K: Oh, well. I guess they'll find out my plan soon enough. But seriously, how ironic is this plan? They're going to mistake a French Naval vessel for a civilian craft, and they're going to be captured. By the French Navy.

K: ::snort::

K: I kill me.

10 comments:

Random Michelle K said...

OK. So.

This is a serious question.

Why does everyone look down upon the French so much? Yes, they're snobs when it comes to language and food, but this is the country that helped us win the Revolutionary War, allowed American soldiers to fight when the US refused to enter WWI, and became a home to many many talented black Americans when the US was treating them like third class citizens and refusing to allow them into full society.

What, precisely, is so horrible about that?

Janiece said...

Michelle, it's not the French per se. At least in my case, as I agree with your points.

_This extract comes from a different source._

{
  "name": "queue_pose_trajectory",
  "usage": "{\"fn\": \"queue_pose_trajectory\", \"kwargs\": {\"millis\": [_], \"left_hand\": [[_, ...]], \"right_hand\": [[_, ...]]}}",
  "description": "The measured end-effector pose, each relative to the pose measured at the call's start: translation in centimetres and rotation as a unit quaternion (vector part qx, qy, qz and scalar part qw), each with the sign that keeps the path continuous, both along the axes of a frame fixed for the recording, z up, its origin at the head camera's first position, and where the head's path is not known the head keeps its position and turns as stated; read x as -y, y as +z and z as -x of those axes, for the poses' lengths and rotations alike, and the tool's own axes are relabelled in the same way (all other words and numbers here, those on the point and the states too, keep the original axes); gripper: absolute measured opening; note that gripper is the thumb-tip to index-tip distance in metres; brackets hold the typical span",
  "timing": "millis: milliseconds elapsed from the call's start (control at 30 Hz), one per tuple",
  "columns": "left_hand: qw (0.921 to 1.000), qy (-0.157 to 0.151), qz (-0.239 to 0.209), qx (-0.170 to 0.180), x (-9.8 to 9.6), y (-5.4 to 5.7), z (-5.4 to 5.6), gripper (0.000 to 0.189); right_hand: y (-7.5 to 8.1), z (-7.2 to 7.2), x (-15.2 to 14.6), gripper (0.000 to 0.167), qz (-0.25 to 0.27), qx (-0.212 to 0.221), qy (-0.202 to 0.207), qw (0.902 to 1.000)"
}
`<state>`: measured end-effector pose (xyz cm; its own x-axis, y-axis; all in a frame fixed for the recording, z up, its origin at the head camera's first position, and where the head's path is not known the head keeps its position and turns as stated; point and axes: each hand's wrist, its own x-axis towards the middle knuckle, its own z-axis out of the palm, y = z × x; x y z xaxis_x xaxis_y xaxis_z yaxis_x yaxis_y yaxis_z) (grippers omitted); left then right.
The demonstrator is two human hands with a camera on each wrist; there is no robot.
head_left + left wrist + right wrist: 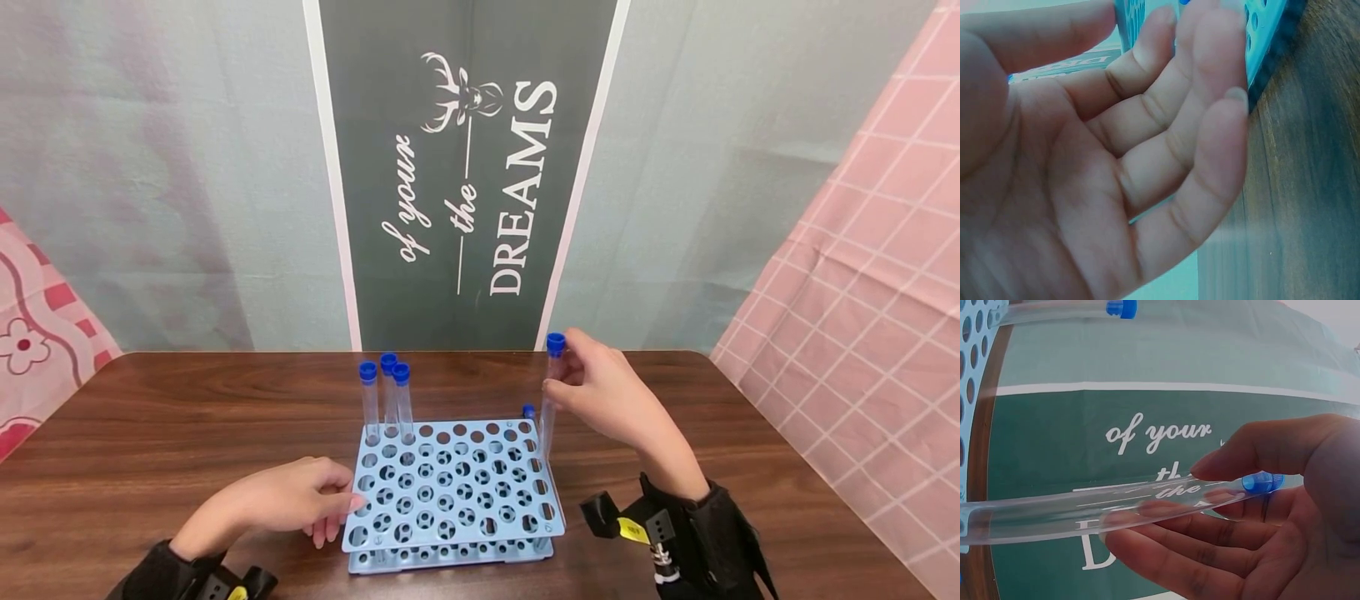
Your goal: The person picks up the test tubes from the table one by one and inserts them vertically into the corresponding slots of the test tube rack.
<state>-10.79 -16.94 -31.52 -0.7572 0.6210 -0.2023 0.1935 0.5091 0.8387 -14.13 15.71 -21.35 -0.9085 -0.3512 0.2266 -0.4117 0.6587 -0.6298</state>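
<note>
A light-blue test tube rack (450,492) with rows of round holes stands on the table. Three clear test tubes with blue caps, one of them this tube (405,408), are upright at its back left corner. My right hand (600,387) holds another blue-capped test tube (1085,509) between thumb and fingers, over the rack's right edge. That tube's lower end meets the rack; how deep it sits I cannot tell. At the rack's left edge, my left hand (288,496) grips the top plate, thumb above and curled fingers (1219,144) below.
Behind the rack's back right corner shows a blue cap (528,412); the rest of it is hidden. The brown wooden table (187,400) ends at a printed curtain (465,250). Pink cloths (862,250) hang at both sides.
</note>
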Motion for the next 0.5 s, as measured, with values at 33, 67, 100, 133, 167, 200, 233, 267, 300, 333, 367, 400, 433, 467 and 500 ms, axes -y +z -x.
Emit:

It's the French military, who, deserving or not, have a notoriously bad reputation when it comes to their craft.

Anne C. said...

I think it's mostly because of WWII, Michelle, and a reputation, even today, for objecting to military actions by other nations (I think it's more of reflective of isolationism than pacifism, but YMMV). I wouldn't call it bad, per se, just ironic in this case.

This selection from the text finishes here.